Downstream from the Chalillo dam owned by Belize Electric, which is in turn owned by St. John’s-based Fortis Inc., the river is filled with silt, turning it the colour of chocolate milk.
Local and international activists have protested the dam for years – since before it was built – and they are now saying that the silt is a glaring symptom of what they’ve warned all along.
“Our approach, always, to environmental issues and to electricity issues, is that people should pay the full cost of power that they’re purchasing, and that includes environmental costs and risks,” said Patricia Adams, executive director of Probe International.
“That didn’t happen in Belize.”
Belize activists Candy and George Gonzolez have taken their case to the Supreme Court of Belize.
They say Fortis has been shirking its environmental commitments.
They say the silt is killing plants in the river which, in turn, will kill the fish.
John Evans, chief engineer for Fortis paints a drastically different picture.
“Obviously (the silt) is a concern, but it’s something that has nothing to do with the dam,” he said, adding that only a tiny portion of the river’s silt comes from above the dam.

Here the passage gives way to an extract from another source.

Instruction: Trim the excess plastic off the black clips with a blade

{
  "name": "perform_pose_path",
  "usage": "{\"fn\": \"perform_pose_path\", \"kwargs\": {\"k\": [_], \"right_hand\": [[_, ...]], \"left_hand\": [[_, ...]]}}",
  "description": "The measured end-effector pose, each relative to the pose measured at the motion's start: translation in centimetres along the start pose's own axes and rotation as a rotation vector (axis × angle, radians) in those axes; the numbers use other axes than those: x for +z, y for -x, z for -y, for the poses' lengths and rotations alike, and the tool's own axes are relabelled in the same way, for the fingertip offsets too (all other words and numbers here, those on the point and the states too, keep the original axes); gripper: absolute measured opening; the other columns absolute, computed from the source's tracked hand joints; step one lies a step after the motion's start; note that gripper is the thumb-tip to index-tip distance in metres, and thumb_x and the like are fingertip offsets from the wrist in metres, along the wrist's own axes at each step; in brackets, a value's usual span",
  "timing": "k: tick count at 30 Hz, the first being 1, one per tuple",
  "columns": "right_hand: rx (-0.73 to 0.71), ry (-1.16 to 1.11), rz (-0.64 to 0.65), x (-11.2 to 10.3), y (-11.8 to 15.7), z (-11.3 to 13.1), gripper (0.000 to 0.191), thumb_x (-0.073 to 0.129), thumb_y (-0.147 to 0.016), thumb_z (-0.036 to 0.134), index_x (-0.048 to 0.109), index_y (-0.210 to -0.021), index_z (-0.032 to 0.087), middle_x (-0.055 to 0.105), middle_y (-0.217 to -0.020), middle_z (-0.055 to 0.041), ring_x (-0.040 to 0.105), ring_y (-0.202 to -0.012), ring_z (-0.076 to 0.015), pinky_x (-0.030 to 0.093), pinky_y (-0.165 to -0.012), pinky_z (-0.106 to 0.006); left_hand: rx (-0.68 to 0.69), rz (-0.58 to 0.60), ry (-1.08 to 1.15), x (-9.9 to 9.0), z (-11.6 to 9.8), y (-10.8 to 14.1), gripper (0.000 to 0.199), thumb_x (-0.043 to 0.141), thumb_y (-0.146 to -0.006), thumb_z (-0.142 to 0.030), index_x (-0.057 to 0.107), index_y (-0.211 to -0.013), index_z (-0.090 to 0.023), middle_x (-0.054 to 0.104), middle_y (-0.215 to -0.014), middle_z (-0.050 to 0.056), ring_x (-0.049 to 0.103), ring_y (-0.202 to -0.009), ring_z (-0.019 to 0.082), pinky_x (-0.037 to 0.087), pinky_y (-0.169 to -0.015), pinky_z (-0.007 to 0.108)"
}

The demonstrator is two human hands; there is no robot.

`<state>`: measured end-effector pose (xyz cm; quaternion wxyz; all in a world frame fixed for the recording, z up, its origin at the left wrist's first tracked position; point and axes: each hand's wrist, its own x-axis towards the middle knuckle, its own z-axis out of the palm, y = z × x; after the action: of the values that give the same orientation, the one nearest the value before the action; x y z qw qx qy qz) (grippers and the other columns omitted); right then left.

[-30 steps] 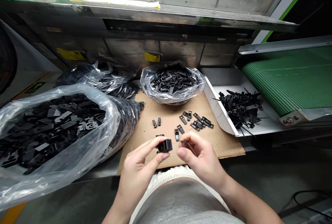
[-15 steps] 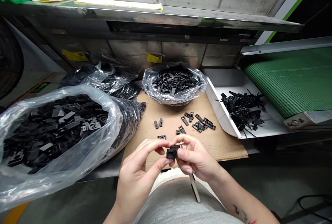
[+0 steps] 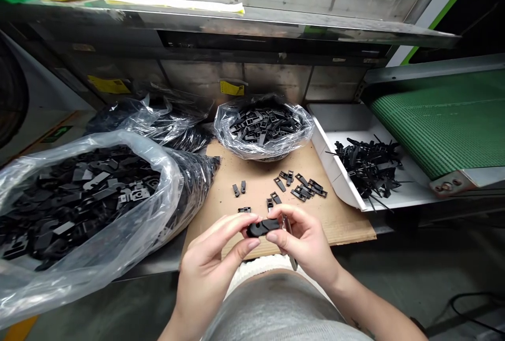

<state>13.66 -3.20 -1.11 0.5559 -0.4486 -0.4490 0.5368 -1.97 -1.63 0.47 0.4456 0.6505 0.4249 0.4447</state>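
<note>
A black plastic piece (image 3: 261, 228) is pinched between both hands above the front edge of the cardboard (image 3: 347, 225). My left hand (image 3: 221, 249) grips its left end with thumb and index finger. The right end is in the fingertips of my right hand (image 3: 305, 238), which also has a thin metal tool (image 3: 292, 259) tucked in its palm, partly hidden. Just beyond the hands lie small black parts: two short ones (image 3: 239, 188), one (image 3: 244, 209) near my left fingers, and a loose group of flat slotted ones (image 3: 310, 188).
A large plastic bag (image 3: 165, 172) of black parts stands at left. An open bag (image 3: 264, 149) of slotted parts sits at the cardboard's back. On the right are a white tray (image 3: 335, 172) with spiky black pieces and a green conveyor belt (image 3: 445, 125). A metal shelf (image 3: 276, 20) crosses above.
The black piece has turned and now lies lengthwise between my hands, showing more of its length. The metal tool in my right hand has swung more upright.
</note>
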Motion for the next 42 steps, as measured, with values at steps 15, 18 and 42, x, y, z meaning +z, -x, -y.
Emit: {"fn": "perform_pose_path", "kwargs": {"k": [15,18,42], "right_hand": [[-0.318,0.554,0.185,0.5,1.8,1.2,0.028,0.048,-0.087,0.027,0.049,-0.114,0.019,0.062,-0.097,-0.0067,0.060,-0.081,-0.0155,0.050,-0.073,-0.027],[-0.214,0.522,0.231,-0.6,2.1,2.4,0.026,0.036,-0.092,0.019,0.054,-0.110,0.021,0.056,-0.078,-0.0019,0.055,-0.062,-0.0102,0.047,-0.059,-0.022],[-0.647,0.691,-0.007,0.3,0.8,1.4,0.020,0.043,-0.086,0.007,0.058,-0.094,0.017,0.058,-0.074,-0.0049,0.054,-0.066,-0.0140,0.048,-0.061,-0.026]], "left_hand": [[-0.486,-0.099,0.724,1.6,-0.7,-0.5,0.029,0.061,-0.077,-0.032,0.060,-0.103,-0.020,0.062,-0.073,0.001,0.056,-0.063,0.011,0.046,-0.063,0.021],[-0.432,-0.128,0.708,1.5,-1.5,-0.3,0.023,0.055,-0.081,-0.033,0.056,-0.102,-0.022,0.054,-0.063,-0.002,0.045,-0.049,0.006,0.038,-0.049,0.017],[-0.577,0.085,0.835,1.8,-2.3,0.3,0.034,0.069,-0.070,-0.031,0.062,-0.103,-0.024,0.052,-0.061,-0.002,0.044,-0.047,0.005,0.034,-0.040,0.014]]}}
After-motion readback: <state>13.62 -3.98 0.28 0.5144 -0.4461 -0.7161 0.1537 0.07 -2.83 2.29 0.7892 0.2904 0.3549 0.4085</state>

Evans said that the company built the dam to rigorous environmental and safety standards.
“We’ve done everything the department of environment has asked for and more,” Evans said. “We would develop the project in Belize to meet a standard that we would use in Canada.”
Evans painted the opposition to the Chalillo dam as being mostly driven by external activists – Probe International – and a handful of locals.

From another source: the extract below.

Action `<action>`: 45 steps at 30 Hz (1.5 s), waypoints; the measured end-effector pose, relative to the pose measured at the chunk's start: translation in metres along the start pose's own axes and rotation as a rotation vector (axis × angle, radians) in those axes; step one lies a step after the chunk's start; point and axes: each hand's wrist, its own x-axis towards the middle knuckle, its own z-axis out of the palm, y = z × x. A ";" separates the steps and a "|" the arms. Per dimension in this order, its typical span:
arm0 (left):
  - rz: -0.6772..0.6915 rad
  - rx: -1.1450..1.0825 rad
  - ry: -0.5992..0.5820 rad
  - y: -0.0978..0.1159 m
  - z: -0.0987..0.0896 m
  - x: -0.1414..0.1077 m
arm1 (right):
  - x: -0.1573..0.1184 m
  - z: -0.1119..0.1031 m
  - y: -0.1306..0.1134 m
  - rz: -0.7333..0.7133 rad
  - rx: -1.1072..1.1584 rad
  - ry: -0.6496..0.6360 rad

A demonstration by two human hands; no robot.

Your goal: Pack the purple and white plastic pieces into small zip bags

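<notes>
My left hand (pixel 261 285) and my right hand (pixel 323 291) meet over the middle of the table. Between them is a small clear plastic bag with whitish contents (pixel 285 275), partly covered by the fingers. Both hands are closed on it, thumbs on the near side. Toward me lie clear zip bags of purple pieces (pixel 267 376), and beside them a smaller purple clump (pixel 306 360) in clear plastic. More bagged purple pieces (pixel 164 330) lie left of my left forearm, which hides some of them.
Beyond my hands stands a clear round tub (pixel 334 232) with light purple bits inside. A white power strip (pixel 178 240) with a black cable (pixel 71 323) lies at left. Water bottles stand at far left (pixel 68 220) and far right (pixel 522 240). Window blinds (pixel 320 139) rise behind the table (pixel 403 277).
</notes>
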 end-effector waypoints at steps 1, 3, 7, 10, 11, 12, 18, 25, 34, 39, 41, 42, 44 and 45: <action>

Newfoundland performer and activist Greg Malone said flatly that he didn’t believe Fortis.
“There’s not a lot of protest in Belize because people are afraid,” Malone said. “It’s very hard to get people to organize and protest because they will be punished for it and there will be retribution from the gringos with the money.”
It’s undeniable that the dam has had major impacts on the Macal river, activisits say. Before it was built, the river was essentially dry for several months a year, and flooded during the rainy season.
Now with the aid of the dam and reservoir, it’s steadier year-round.
“Yes, there’s less flow in the flood season and more flow in the really dry seasons, but I wouldn’t suggest to you that drastically changes the ecosystem,” Evans said. “Remember, this river is used for water supplies, so the town councils along the river think its great because now they can get water all year long.”
Evans also said that the fact the reservoir catches rainwater as well as riverwater, could account for the water above the dam looking a different colour than the water below.